Why Self-Supervised Encoders Want to Be Normal

We develop a geometric and information-theoretic framework for encoder-decoder learning built on the Information Bottleneck (IB) principle. Recasting IB as a rate-distortion problem with Kullback-Leibler (KL) divergence as distortion, we show that the optimal representation at any distortion level is a soft clustering of the \emph{predictive manifold} $\mathcal{M}=\{p(Y|x):x\in\mathcal{X}\}$ inside the probability simplex, admitting a linear decoder in the canonical parameterization. We derive a chain of exact transformations, from flat Dirichlet to exponential to isotropic Gaussian, connecting the maximum entropy prior on the simplex to Euclidean space, with quantified entropy overhead at each step, and show that Sketched Isotropic Gaussian Regularization (SIGReg) implements a Gaussian relaxation of this principle whose overhead affects rate accounting but not achievable prediction. This relaxation provides a principled distributional regularizer for learning with limited or no supervision. Using the Conditional Entropy Bottleneck (CEB) decomposition, we derive concrete encoder losses for supervised and semi-supervised settings, estimated via minibatch marginals without variational bounds. In the self-supervised setting, the CEB conditional rate is replaced by a view-prediction proxy. SIGReg serves as the distributional regularizer for both the semi-supervised and self-supervised settings. Experiments on toy problems and FashionMNIST confirm the predicted rate-distortion trade-offs and show that the non-parametric estimator is competitive with the standard variational approach.
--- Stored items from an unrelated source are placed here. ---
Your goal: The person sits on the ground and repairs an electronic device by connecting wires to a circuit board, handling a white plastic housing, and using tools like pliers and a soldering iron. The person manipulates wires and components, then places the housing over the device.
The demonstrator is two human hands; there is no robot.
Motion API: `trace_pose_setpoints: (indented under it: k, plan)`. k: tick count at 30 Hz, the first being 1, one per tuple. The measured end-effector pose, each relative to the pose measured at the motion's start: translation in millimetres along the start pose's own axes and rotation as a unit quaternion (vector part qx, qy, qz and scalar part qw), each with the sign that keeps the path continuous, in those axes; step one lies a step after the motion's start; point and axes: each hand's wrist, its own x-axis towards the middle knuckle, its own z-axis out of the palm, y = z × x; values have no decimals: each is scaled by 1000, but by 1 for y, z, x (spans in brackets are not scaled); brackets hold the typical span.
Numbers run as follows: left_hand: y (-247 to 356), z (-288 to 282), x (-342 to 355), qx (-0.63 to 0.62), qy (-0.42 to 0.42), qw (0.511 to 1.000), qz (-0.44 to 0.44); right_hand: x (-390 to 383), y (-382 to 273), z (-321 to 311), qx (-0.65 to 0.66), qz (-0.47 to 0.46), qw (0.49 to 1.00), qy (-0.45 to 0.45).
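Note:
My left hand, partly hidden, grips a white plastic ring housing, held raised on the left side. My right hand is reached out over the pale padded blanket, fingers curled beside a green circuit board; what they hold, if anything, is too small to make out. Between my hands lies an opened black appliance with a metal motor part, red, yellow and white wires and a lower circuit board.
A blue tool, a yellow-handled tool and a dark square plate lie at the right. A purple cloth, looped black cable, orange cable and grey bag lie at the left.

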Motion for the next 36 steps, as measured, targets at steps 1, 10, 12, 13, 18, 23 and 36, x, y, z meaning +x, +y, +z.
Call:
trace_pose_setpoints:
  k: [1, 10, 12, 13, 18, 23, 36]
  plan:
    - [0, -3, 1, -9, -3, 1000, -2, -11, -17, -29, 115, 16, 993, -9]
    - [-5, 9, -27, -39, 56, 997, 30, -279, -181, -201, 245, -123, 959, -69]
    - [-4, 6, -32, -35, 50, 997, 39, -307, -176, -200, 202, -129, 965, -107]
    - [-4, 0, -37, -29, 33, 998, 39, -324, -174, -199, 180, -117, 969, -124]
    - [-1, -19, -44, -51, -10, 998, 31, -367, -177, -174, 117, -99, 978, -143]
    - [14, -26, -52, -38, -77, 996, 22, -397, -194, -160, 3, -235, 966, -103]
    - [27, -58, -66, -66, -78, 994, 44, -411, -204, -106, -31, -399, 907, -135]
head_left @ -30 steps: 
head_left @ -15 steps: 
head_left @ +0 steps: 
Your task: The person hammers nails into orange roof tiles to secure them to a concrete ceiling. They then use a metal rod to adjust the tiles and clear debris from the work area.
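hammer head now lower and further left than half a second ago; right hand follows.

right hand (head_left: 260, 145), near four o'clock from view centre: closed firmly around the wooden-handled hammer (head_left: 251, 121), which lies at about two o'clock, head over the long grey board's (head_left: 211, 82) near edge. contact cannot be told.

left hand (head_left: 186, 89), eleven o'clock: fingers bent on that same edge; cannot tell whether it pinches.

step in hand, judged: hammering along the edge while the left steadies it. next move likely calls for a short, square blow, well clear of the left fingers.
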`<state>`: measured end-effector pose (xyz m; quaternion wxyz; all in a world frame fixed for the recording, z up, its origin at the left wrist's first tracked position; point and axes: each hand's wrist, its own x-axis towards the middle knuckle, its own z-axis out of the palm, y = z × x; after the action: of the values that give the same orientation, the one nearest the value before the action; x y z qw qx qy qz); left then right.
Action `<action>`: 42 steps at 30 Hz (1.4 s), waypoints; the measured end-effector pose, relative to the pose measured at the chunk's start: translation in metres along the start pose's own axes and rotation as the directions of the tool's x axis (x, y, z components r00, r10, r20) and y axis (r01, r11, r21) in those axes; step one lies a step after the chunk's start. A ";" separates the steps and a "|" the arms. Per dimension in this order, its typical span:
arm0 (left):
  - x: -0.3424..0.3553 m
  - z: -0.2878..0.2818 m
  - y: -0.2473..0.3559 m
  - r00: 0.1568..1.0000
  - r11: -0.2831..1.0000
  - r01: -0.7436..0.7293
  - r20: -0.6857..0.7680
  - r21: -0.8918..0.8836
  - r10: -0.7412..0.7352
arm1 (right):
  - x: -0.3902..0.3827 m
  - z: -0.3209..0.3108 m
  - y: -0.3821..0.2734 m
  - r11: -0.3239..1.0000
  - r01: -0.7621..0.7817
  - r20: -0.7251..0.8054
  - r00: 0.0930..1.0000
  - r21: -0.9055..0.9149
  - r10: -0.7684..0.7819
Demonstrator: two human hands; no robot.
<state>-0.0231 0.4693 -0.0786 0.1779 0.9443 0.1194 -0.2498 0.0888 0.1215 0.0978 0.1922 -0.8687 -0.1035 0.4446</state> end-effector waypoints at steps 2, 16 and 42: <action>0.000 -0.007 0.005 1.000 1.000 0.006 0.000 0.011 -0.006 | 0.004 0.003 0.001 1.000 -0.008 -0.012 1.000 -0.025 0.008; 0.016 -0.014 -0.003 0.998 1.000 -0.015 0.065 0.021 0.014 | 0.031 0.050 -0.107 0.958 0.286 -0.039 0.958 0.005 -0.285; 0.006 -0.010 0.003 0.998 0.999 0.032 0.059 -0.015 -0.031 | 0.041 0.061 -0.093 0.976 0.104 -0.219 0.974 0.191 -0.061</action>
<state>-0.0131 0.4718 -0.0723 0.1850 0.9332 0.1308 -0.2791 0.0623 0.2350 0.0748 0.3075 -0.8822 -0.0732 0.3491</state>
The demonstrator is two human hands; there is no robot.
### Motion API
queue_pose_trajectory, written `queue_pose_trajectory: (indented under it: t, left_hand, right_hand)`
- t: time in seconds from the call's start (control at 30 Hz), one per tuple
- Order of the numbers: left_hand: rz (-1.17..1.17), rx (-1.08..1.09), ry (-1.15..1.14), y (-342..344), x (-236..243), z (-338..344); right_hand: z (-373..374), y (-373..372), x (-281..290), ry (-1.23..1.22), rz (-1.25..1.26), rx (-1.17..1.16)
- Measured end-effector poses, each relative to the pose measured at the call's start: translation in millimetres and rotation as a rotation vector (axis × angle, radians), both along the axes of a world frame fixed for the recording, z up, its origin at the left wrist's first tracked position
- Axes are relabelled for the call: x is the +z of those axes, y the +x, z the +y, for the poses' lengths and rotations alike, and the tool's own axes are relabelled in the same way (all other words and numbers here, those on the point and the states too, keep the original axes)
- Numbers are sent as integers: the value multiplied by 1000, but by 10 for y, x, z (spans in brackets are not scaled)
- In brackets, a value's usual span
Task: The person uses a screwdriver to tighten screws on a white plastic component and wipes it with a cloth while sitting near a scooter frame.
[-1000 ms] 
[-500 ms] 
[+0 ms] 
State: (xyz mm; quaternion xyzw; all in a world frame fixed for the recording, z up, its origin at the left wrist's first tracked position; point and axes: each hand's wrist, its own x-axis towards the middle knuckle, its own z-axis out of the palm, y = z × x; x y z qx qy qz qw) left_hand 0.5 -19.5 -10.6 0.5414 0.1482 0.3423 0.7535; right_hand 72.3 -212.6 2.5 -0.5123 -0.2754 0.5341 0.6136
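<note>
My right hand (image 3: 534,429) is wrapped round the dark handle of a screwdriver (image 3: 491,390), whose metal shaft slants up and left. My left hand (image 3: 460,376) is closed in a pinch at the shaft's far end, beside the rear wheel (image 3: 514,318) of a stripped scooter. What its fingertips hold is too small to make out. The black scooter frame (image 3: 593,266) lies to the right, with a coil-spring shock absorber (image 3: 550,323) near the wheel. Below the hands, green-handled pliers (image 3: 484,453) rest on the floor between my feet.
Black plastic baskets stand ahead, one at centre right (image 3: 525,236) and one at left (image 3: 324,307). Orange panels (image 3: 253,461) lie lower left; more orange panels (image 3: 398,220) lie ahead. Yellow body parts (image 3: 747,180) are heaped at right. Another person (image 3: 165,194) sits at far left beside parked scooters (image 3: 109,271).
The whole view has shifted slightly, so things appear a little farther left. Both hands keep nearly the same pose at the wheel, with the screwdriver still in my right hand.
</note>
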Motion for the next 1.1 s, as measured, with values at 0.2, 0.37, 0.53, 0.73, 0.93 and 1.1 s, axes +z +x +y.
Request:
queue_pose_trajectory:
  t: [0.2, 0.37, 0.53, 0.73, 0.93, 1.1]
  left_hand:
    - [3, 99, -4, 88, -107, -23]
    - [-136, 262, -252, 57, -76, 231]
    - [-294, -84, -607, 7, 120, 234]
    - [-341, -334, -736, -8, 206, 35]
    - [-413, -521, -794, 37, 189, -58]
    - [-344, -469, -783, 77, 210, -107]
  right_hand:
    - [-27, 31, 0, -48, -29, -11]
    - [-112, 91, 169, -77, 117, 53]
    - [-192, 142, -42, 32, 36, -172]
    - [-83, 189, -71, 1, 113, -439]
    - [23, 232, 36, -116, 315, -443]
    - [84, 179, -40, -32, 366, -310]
翻译：我们基于信息瓶颈（IB）原理，构建了一个面向编码器-解码器学习的几何与信息论框架。将IB重新表述为以库尔贝克-莱布勒（KL）散度作为失真的率失真问题，我们证明了在任意失真水平下最优表示是概率单纯形内预测流形$\mathcal{M}=\{p(Y|x):x\in\mathcal{X}\}$的软聚类形式，该表示在规范参数化下支持线性解码器。我们推导出一系列精确变换——从平坦狄利克雷分布到指数分布再到各向同性高斯分布——将单纯形上的最大熵先验与欧几里得空间联系起来，并量化了每一步的熵开销，同时证明带草图各向同性高斯正则化（SIGReg）实现了该原理的高斯松弛形式，其额外开销仅影响速率计算而非可实现预测能力。这种松弛机制为有限监督或无监督学习提供了有理论基础的分布正则化方法。通过条件熵瓶颈（CEB）分解，我们推导了监督与半监督场景下的具体编码器损失函数，该函数可通过小批量边际估计实现而无需变分界。在自监督场景中，条件熵瓶颈中的条件速率被替换为视角预测代理项。半监督与自监督场景均以SIGReg作为分布正则化器。在玩具问题与FashionMNIST上的实验验证了预测的率失真权衡，并表明非参数估计器与标准变分方法具有竞争力。